### Task statement
In the listing that follows, how many lines contain "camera"? Give the number only.
#### Listed entries ####
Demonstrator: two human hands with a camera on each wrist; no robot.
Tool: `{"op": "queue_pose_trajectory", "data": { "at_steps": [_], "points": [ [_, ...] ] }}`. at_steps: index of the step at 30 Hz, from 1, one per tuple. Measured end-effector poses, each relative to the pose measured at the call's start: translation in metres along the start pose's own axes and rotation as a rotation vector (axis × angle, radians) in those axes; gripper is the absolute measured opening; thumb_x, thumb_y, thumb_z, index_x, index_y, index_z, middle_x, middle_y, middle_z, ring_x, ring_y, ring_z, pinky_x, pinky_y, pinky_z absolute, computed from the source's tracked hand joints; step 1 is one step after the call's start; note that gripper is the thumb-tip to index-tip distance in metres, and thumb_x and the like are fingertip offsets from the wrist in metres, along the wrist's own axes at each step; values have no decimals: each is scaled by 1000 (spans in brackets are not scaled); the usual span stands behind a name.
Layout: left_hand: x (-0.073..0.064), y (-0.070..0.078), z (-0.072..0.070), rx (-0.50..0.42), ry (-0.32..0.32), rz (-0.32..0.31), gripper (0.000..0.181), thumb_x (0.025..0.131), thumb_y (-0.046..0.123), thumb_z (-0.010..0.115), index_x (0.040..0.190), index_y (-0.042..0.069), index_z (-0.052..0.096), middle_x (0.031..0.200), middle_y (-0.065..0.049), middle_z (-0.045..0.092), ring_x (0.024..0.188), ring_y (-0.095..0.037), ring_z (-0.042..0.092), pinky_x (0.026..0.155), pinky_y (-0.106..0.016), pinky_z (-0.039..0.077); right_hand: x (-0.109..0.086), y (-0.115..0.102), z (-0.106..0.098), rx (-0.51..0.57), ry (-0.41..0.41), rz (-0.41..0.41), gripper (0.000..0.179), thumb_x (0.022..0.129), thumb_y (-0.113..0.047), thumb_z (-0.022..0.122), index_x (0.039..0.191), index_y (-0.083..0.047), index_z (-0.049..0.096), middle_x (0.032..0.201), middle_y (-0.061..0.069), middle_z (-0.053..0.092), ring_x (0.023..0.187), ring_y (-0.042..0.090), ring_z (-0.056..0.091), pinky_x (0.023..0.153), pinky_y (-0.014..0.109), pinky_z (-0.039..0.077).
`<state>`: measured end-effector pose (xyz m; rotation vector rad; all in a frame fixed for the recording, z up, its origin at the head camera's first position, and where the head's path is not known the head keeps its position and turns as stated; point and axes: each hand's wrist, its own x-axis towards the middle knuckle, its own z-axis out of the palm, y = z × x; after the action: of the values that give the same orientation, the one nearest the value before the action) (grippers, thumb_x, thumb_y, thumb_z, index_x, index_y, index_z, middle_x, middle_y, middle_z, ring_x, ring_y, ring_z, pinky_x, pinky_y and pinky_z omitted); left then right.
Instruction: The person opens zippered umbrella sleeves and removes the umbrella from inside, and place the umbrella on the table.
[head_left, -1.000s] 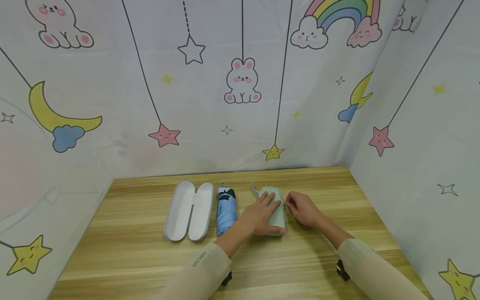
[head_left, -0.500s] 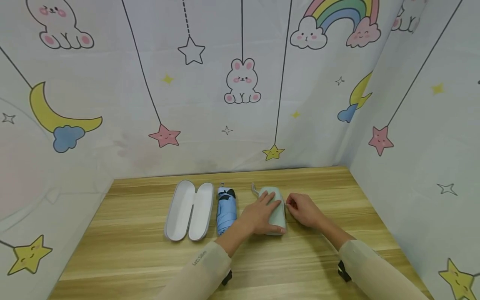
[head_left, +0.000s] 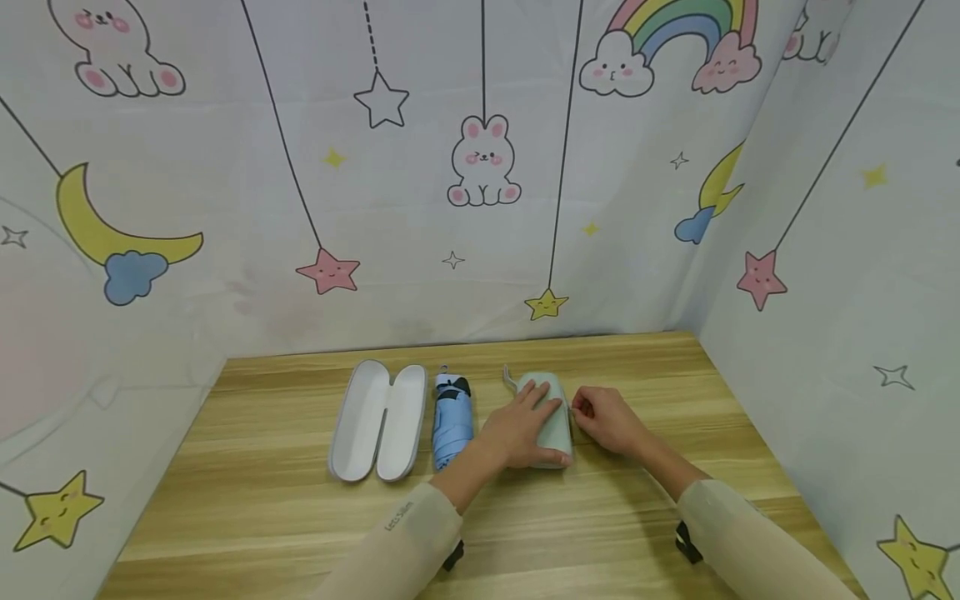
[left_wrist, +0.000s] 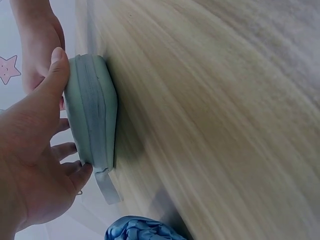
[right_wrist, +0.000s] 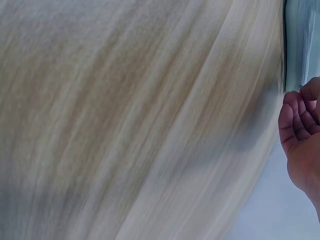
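Observation:
A pale green zippered case (head_left: 555, 429) with a grey strap at its far left corner lies on the wooden table. My left hand (head_left: 517, 433) rests across its top, fingers spread, thumb along the near end. In the left wrist view, the grey zipper band (left_wrist: 93, 107) runs along the case's side, and the thumb and fingertips touch its upper edge. At the case's right side, my right hand (head_left: 607, 419) has its fingers curled, thumb and forefinger pinching at the zipper line. What they pinch looks like the zipper pull, mostly covered by the fingertips.
A folded blue umbrella (head_left: 453, 421) lies left of the case, partly behind the left forearm. Farther left sits an opened hard glasses case (head_left: 360, 423) with a white lining. A printed cloth (head_left: 405, 225) hangs behind the table and along its sides.

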<state>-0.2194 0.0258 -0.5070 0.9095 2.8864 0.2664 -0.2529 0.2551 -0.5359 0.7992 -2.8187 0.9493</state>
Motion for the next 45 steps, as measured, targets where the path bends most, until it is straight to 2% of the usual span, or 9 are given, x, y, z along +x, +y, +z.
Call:
{"op": "queue_pose_trajectory", "data": {
  "at_steps": [18,23,28,35,45],
  "points": [
    [2,-1,-7,4,-8,-5,99,88,80,63,167,26,37,176,-2,21,163,-24,15,115,-47,46,-3,-3,-3,1,18,-18,9,95,0,71,90,-8,69,77,-7,64,67,4,57,62,26,52],
    [0,-6,-12,-12,-22,60,91,95,74,61,166,22,39,176,-6,21,162,-28,15,120,-47,39,-2,-2,-3,1,11,-19,10,96,0,71,91,-8,69,76,-7,63,67,5,57,61,26,51],
    [0,-16,-12,27,-6,153,76,101,63,61,162,20,47,173,-4,29,161,-27,19,126,-41,29,-1,-2,-3,-1,11,-14,10,97,-1,71,91,-9,69,76,-7,63,67,5,56,61,26,51],
    [2,-22,-14,13,5,202,68,98,59,68,155,24,56,168,-2,38,156,-20,33,119,-37,40,-1,-4,-3,5,1,-16,9,96,0,70,92,-8,69,76,-7,61,66,6,55,60,26,50],
    [2,-22,-17,-1,-21,197,66,98,60,69,155,29,56,167,-1,38,153,-20,38,116,-38,43,-4,-3,-3,-6,-26,-31,11,94,1,70,90,-9,68,75,-8,61,66,4,55,61,26,50]
  ]
}}
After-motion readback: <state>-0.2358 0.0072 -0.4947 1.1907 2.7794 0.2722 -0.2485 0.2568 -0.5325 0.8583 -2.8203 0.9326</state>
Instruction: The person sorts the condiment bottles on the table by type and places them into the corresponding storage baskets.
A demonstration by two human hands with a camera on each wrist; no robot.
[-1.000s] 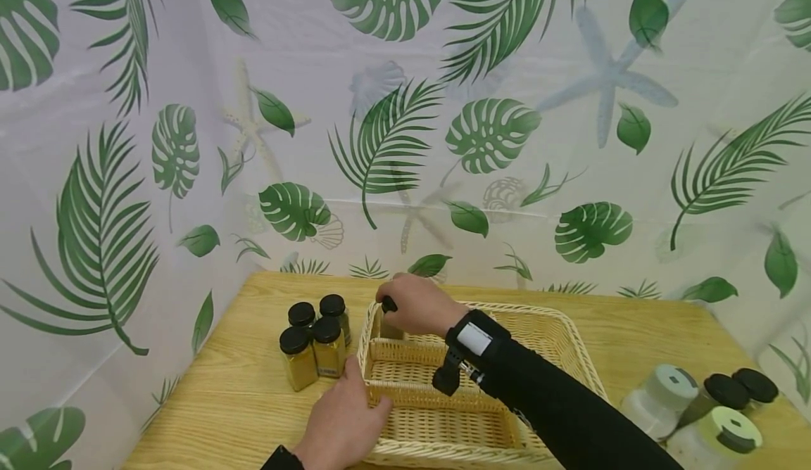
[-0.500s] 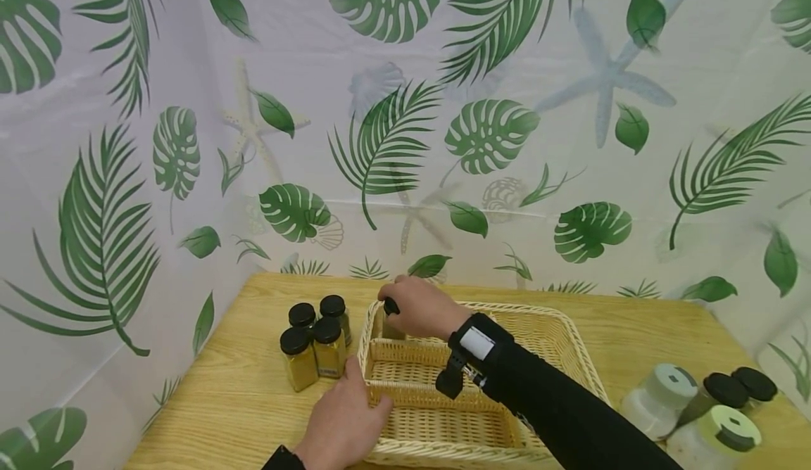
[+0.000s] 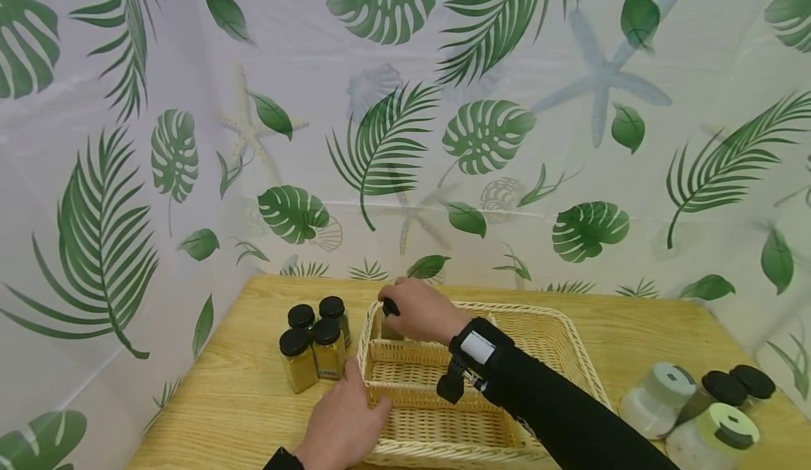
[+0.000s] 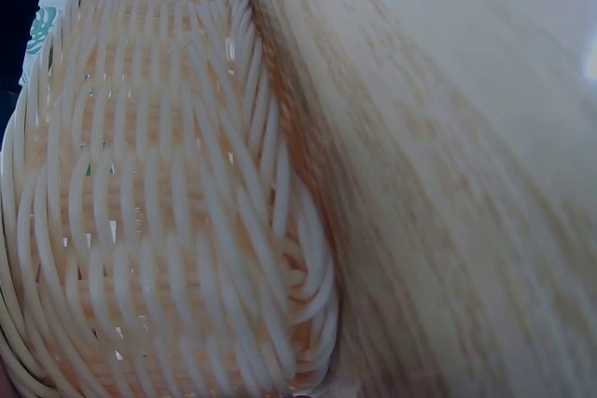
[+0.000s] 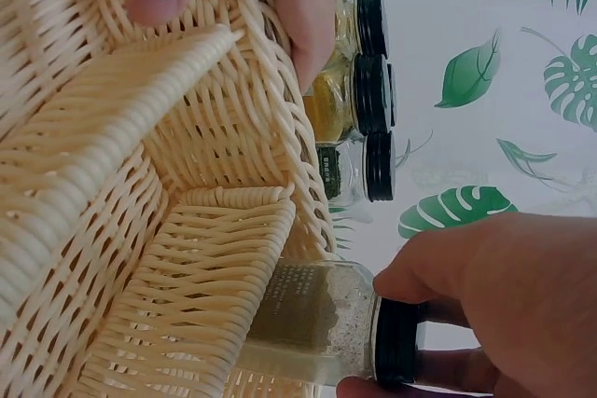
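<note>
Looking down from the head, I see the right hand (image 3: 421, 312) at the 10 o'clock corner of a wicker basket (image 3: 443, 449), its fingers clamped on the black lid of a jar (image 3: 391, 307) that sits inside that corner compartment. The left hand (image 3: 345, 417) grips the basket's rim at 9 o'clock. Just beyond it, also toward 9, four black-lidded jars (image 3: 317, 343) huddle on the wooden table (image 3: 215, 392). Past 3 o'clock stand two pale-lidded jars (image 3: 659, 396) and two dark-lidded jars (image 3: 738, 385). A leaf-printed sheet (image 3: 507, 231) hangs behind, across 12 o'clock.

From the left wrist, the basket's woven side fills the 9 o'clock half and the table lies at 3; I can't tell how the left fingers are set from here.

From the right wrist, the held jar shows near 6 o'clock, glass with a printed label and pale, grainy contents, partly hidden by a woven divider (image 5: 191, 286). Right thumb and fingers pinch its lid from opposite sides. Toward 12, the left thumb is inside the rim, the fingers outside, with the huddled jars at 1 o'clock.
</note>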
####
### The answer
3